- WHAT THIS TASK INVOLVES
State the number of lines in the records underneath where the word "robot" turns up, and say nothing else.
*** AVAILABLE RECORDS Section Begins ***
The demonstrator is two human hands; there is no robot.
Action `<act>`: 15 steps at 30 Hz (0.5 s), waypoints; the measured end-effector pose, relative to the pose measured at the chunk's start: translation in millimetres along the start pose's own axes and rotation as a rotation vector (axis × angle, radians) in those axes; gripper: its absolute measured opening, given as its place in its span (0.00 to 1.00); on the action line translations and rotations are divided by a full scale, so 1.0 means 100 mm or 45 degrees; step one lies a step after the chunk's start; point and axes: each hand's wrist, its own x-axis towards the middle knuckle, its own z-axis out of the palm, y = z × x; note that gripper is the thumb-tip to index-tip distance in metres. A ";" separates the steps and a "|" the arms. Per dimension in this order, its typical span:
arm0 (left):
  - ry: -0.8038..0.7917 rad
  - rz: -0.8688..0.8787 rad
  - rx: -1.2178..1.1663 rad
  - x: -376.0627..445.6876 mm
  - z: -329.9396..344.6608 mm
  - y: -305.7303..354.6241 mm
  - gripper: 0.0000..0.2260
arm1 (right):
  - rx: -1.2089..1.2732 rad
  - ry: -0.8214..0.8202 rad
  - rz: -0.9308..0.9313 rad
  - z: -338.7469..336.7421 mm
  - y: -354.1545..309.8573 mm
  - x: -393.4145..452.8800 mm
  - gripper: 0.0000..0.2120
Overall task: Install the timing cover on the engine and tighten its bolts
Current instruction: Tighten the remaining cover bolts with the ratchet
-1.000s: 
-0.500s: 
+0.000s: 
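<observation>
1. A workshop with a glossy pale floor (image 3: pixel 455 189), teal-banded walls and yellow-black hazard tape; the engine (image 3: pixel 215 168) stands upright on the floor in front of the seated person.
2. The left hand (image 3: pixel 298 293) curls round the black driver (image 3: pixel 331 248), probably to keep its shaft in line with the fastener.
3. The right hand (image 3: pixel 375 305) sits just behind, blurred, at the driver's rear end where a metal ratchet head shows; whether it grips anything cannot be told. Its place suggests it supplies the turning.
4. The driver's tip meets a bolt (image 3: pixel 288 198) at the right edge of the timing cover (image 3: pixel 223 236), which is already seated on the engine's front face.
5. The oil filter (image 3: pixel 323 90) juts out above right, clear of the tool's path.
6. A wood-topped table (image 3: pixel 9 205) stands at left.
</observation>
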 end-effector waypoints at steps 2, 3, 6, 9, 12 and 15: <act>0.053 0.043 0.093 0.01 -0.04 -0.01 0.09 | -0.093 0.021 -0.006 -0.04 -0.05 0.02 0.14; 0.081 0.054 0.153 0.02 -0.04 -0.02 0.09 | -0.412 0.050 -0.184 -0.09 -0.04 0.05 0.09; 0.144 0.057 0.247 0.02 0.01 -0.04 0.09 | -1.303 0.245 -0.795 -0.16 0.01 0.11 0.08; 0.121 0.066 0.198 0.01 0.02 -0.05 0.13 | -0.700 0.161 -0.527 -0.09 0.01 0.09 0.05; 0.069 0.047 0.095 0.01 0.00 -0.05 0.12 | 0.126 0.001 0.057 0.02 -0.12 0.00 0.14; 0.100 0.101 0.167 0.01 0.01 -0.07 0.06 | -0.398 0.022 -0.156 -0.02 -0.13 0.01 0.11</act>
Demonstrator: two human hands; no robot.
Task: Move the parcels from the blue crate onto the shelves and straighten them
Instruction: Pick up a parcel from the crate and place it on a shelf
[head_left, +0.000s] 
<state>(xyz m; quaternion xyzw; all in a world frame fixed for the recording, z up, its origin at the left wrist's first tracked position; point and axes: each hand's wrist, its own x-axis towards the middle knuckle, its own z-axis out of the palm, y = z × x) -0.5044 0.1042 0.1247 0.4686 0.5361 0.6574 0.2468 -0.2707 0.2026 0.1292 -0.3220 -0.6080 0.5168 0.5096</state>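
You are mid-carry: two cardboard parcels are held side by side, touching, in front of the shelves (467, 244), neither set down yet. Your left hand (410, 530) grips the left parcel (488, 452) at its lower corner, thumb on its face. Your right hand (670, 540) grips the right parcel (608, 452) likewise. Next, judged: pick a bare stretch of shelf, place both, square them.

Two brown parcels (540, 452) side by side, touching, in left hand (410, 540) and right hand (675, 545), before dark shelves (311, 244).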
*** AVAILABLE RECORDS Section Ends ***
- WRITTEN RESPONSE
2